> **TASK BRIEF**:
The entries below hold a line with "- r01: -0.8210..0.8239" and a line with "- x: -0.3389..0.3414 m". Return those lines and all that lie between them, exactly and only.

[Items from a data source]
%%

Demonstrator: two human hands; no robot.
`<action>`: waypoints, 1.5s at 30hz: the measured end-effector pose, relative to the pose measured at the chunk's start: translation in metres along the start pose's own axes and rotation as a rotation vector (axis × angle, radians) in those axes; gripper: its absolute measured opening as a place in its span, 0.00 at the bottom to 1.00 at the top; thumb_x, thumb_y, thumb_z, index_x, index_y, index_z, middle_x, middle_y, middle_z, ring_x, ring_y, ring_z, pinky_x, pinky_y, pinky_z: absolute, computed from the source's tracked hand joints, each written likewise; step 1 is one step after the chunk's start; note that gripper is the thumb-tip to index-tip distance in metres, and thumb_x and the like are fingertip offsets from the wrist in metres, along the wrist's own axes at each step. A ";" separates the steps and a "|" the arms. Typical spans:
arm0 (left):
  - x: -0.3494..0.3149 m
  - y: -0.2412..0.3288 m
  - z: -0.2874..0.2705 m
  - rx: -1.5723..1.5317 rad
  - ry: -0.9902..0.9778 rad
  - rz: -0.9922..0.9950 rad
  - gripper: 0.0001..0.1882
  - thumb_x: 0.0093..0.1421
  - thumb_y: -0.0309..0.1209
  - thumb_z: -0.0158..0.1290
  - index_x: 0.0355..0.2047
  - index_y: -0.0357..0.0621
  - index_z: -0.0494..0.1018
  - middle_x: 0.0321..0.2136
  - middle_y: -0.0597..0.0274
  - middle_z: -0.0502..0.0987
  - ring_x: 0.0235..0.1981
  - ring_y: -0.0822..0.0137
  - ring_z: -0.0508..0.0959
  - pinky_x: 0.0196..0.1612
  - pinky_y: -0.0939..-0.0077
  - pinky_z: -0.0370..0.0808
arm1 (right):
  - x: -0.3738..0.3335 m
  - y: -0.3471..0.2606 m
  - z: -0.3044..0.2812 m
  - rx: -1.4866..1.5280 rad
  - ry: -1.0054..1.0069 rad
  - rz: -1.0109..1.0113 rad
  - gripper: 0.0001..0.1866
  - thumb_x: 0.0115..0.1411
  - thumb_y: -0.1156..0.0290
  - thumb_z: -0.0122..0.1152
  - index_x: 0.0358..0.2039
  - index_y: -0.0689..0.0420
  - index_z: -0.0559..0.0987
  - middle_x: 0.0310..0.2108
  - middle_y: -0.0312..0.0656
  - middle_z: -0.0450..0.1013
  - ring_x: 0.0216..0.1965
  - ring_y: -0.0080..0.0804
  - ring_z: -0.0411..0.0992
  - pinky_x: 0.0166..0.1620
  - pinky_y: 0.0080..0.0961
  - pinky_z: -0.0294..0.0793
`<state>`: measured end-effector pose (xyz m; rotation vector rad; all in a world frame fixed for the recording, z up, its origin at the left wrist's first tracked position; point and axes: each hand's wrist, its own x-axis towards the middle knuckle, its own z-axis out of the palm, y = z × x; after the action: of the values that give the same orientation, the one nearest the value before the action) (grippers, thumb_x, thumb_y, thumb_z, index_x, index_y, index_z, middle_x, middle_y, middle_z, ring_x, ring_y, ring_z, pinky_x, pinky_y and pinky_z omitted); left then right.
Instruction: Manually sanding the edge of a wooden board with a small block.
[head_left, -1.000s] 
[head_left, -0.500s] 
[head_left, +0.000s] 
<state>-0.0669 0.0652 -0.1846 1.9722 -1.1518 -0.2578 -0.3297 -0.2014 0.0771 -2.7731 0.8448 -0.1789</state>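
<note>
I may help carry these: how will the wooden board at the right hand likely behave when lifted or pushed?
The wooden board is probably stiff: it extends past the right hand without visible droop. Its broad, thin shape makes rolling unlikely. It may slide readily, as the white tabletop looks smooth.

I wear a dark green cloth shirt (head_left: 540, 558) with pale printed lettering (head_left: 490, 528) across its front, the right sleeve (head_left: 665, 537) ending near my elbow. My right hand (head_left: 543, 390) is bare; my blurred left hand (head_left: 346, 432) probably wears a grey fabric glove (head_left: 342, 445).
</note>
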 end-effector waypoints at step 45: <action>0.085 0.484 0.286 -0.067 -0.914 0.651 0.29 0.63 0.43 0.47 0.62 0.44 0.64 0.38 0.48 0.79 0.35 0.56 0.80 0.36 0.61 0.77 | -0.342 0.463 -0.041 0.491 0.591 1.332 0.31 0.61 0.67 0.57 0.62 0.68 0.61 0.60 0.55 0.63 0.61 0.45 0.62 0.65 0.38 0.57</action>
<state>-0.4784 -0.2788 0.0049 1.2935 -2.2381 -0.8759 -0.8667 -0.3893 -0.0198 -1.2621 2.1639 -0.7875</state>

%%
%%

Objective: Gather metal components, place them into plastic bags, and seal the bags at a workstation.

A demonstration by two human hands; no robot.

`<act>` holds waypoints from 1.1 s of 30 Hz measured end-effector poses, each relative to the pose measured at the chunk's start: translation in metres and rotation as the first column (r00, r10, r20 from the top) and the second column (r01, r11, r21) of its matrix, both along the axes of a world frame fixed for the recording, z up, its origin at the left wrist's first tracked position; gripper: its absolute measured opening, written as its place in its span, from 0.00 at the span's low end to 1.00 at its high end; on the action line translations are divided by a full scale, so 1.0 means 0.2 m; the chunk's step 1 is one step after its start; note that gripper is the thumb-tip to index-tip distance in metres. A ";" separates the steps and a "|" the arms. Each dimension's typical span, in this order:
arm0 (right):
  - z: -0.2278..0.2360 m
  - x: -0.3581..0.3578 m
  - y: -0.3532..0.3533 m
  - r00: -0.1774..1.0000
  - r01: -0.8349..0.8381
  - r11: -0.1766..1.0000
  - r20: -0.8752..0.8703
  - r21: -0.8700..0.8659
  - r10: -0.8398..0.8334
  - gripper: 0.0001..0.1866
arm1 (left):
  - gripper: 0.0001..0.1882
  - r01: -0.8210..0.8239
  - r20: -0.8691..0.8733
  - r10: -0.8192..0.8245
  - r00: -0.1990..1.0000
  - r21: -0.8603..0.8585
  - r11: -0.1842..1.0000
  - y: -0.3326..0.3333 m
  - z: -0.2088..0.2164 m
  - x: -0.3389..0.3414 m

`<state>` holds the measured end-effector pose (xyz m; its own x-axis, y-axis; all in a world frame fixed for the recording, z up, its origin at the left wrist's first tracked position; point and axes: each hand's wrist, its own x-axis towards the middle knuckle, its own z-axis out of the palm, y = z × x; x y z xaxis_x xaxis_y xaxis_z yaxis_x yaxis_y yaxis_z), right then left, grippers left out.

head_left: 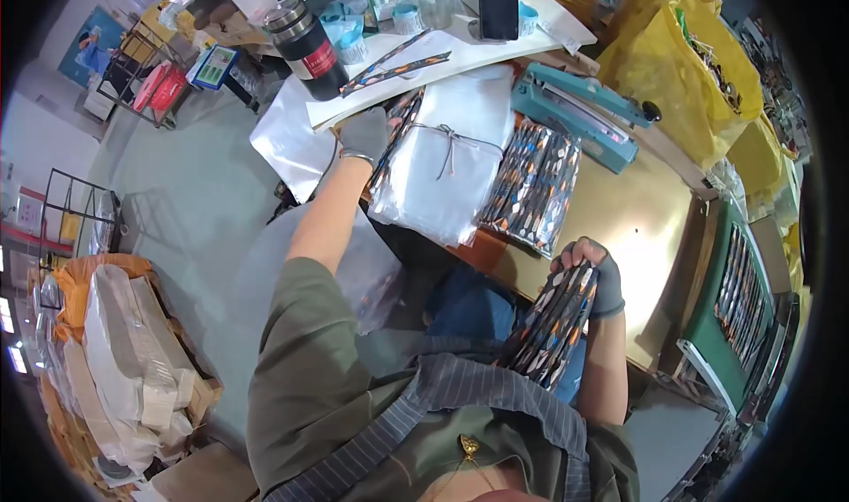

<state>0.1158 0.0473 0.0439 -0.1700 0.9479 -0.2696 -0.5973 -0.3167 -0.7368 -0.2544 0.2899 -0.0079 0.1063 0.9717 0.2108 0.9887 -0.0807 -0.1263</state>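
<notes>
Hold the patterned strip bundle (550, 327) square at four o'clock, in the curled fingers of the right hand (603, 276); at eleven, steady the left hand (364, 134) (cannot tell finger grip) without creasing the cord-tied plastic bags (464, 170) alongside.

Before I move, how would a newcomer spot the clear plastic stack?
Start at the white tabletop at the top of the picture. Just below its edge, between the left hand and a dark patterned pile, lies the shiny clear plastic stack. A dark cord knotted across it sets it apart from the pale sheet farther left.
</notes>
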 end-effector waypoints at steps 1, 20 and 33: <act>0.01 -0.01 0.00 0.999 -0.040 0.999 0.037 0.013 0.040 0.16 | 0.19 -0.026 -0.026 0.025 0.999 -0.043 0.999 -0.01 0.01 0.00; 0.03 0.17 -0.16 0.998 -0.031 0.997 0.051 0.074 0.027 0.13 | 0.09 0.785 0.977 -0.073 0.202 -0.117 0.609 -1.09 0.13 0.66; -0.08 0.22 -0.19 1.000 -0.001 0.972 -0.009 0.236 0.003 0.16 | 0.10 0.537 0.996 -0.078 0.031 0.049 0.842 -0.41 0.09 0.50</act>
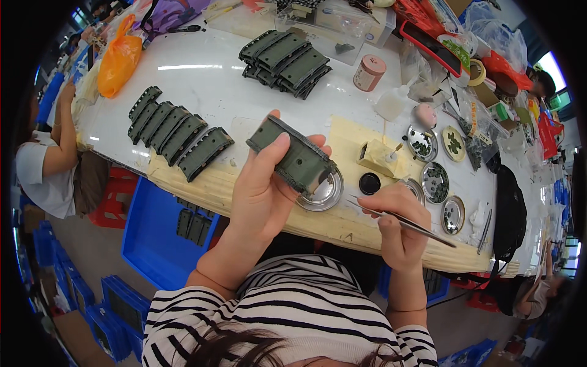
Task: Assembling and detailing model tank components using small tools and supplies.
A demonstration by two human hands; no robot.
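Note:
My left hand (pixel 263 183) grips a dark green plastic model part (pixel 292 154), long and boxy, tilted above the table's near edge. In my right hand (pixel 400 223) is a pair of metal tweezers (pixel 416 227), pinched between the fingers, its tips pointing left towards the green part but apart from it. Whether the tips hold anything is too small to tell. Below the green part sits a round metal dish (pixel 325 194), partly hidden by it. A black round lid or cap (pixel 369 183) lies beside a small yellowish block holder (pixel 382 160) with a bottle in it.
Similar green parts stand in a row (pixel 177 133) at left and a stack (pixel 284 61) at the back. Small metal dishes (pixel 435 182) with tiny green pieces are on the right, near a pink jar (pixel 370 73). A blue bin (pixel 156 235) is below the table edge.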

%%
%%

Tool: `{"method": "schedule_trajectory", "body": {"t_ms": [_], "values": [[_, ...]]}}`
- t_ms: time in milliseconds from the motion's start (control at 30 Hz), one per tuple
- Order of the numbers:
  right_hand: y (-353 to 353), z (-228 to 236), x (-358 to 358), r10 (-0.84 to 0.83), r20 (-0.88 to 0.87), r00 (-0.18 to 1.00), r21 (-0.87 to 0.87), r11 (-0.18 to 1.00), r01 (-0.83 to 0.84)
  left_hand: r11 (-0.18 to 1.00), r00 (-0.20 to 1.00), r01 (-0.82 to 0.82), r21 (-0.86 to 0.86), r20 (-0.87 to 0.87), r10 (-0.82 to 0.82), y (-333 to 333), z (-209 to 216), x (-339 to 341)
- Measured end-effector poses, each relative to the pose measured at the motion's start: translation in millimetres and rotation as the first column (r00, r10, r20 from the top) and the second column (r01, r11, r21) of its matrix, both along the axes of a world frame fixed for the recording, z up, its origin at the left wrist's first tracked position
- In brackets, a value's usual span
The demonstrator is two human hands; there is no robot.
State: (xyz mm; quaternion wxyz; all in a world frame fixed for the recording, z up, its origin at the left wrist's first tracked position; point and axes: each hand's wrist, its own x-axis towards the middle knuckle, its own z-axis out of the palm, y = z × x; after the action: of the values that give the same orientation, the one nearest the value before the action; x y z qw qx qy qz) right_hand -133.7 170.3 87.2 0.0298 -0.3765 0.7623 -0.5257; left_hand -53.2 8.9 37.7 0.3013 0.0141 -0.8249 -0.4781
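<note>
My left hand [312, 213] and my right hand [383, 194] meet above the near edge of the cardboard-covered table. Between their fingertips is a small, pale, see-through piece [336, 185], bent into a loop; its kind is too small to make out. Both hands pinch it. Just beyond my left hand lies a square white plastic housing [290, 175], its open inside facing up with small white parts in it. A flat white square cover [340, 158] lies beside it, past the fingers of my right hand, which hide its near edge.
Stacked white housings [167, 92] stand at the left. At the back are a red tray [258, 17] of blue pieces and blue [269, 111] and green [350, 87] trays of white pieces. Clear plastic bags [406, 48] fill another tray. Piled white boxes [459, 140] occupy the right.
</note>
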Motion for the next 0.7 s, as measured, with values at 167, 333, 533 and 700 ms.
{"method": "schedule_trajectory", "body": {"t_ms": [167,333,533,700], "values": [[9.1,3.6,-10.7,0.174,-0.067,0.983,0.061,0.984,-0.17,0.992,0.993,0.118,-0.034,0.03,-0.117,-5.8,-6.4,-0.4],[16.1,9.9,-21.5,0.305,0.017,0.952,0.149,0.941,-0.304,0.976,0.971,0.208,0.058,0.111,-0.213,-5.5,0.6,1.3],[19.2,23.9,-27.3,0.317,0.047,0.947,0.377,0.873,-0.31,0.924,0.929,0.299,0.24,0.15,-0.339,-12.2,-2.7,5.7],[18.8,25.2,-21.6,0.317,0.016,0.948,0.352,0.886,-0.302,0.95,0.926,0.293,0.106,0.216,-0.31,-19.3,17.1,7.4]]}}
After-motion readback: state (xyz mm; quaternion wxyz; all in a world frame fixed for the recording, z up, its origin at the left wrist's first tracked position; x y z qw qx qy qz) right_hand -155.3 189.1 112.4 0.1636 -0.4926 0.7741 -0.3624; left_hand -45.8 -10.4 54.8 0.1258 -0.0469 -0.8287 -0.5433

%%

> **EXERCISE RESPONSE**:
  - r01: -0.8210..0.8239
  - r20: -0.8691..0.8733
  - r10: -0.8192..0.8245
  - r00: -0.1990..1.0000
  - r21: -0.8603..0.8585
  - r11: -0.1842..1.0000
  - y: -0.3326..0.3333 m
  - z: -0.2088..0.2164 m
  - x: -0.3389..0.3414 m

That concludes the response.